:: Problem to work on ::
Set down each line of the material that follows exactly, and leave its pictures out.

====

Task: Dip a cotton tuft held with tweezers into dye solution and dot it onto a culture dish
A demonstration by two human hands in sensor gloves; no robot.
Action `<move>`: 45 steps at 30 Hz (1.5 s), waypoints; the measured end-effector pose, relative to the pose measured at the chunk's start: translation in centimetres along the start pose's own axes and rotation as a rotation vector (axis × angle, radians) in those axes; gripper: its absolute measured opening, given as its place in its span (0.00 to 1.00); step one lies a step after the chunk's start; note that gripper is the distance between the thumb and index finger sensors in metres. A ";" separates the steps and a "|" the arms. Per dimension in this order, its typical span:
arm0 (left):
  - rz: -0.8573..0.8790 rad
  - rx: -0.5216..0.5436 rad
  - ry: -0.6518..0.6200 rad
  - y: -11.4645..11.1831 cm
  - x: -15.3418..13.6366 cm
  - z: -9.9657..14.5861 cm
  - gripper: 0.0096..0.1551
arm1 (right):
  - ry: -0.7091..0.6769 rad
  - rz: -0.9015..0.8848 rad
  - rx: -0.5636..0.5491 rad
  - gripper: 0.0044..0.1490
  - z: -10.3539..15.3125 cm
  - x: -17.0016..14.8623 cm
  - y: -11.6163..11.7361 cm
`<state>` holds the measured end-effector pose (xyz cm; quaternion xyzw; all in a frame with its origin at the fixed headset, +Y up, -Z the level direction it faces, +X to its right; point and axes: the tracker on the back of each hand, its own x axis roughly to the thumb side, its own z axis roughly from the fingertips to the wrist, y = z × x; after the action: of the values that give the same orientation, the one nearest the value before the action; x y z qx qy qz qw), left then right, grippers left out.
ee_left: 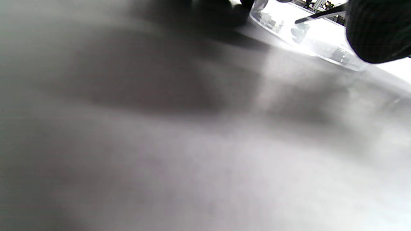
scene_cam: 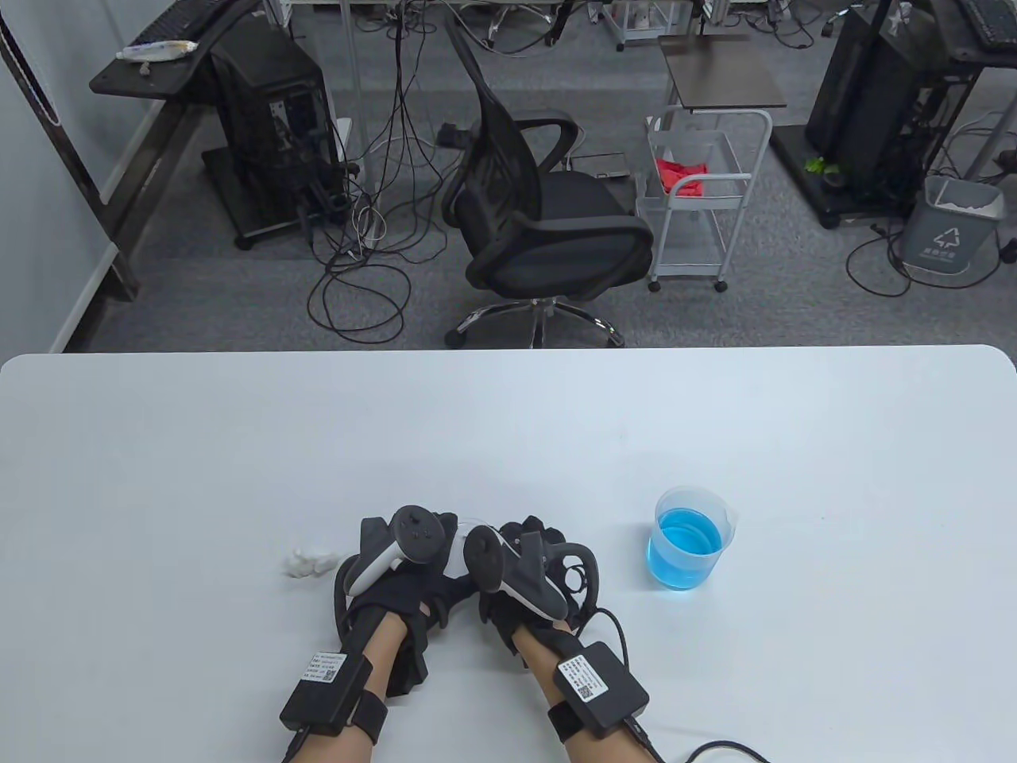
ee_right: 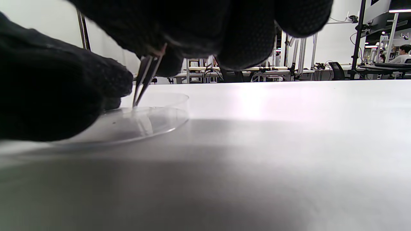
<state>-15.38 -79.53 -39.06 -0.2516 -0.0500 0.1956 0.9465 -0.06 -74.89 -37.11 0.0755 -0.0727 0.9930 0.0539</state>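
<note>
Near the table's [scene_cam: 508, 429] front edge, the right hand [scene_cam: 524, 568] pinches tweezers [ee_right: 144, 80] tip-down in the culture dish [ee_right: 160, 123] — light dabs should serve best — the left hand's [scene_cam: 397, 556] grip unreadable.

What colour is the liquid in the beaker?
Bright blue, seen best in the table view: the liquid fills the clear beaker roughly halfway.

right hand [ee_right: 205, 29] pinches tweezers [ee_right: 146, 77] | tips inside clear dish [ee_right: 154, 123] | white table [ee_right: 289, 134]
</note>
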 end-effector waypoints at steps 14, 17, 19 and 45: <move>0.000 0.001 0.000 0.0 0.0 0.0 0.59 | 0.009 -0.027 0.037 0.21 0.1 -0.4 -0.2; 0.001 0.001 0.000 0.0 0.0 0.0 0.59 | 0.009 -0.034 0.034 0.21 0.1 -0.4 -0.3; 0.001 0.001 0.000 0.0 0.0 0.0 0.59 | -0.002 -0.026 0.010 0.21 0.2 -0.3 -0.4; 0.002 0.001 0.000 0.0 0.0 0.0 0.59 | -0.008 -0.036 0.019 0.21 0.2 -0.1 -0.5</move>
<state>-15.39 -79.52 -39.02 -0.2512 -0.0497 0.1964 0.9465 0.17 -74.48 -36.87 0.0812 -0.0619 0.9923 0.0706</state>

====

:: Your response ::
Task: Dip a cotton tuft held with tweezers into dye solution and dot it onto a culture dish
A demonstration by two human hands in sensor gloves; no robot.
Action `<move>`: 45 steps at 30 Hz (1.5 s), waypoints; the measured end-effector pose, relative to the pose measured at the chunk's start: translation in centimetres along the start pose's own axes and rotation as a rotation vector (axis × angle, radians) in those axes; gripper: its absolute measured opening, given as its place in its span (0.00 to 1.00); step one lies a step after the chunk's start; note that gripper is the distance between the thumb and index finger sensors in metres. A ";" separates the steps and a "|" the arms. Per dimension in this order, its typical span:
arm0 (left):
  - rz: -0.8573..0.8790 rad
  - rx: -0.5216..0.5436 rad
  - ry: -0.6518..0.6200 rad
  - y: -11.4645..11.1831 cm
  - x: -15.3418..13.6366 cm
  - z: -9.9657..14.5861 cm
  - gripper: 0.0096..0.1551
arm1 (right):
  - ry: -0.7091..0.6769 rad
  - rz: -0.9015..0.8848 rad
  - rx: -0.5636..0.5491 rad
  - gripper: 0.0044..0.1490
  - z: -10.3539..15.3125 cm
  - x: -17.0016..14.8623 cm
  - y: -11.6163..11.7361 cm
`<state>` holds the measured end-effector pose (xyz cm; quaternion xyzw; all in a frame with its origin at the fixed headset, +Y up, -Z the level direction it faces, +X to its right; point and axes: the tracker on the back of each hand, its own x axis roughly to the thumb side, its own z axis roughly from the fingertips to the wrist, y = z × x; after the action: of the values that give the same orientation, the one nearest the value before the action; x y z qx qy qz qw), left then right, grippers left out.
ee_left: 
scene_cam: 
ee_right: 
<state>-15.38 -79.53 -39.06 -0.2516 -0.0500 0.1956 0.9465 -0.06 -74.89 -37.11 0.0755 -0.0727 0.9930 0.0539</state>
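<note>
Near the table's [scene_cam: 508, 429] front edge, the right hand [scene_cam: 524, 568] pinches tweezers [ee_right: 144, 80] tip-down in the culture dish [ee_right: 160, 123] — light dabs should serve best — the left hand's [scene_cam: 397, 556] grip unreadable.

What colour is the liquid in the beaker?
Bright blue, seen best in the table view: the liquid fills the clear beaker roughly halfway.

right hand [ee_right: 205, 29] pinches tweezers [ee_right: 146, 77] | tips inside clear dish [ee_right: 154, 123] | white table [ee_right: 289, 134]
</note>
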 end-effector waypoints at steps 14, 17, 19 and 45: <move>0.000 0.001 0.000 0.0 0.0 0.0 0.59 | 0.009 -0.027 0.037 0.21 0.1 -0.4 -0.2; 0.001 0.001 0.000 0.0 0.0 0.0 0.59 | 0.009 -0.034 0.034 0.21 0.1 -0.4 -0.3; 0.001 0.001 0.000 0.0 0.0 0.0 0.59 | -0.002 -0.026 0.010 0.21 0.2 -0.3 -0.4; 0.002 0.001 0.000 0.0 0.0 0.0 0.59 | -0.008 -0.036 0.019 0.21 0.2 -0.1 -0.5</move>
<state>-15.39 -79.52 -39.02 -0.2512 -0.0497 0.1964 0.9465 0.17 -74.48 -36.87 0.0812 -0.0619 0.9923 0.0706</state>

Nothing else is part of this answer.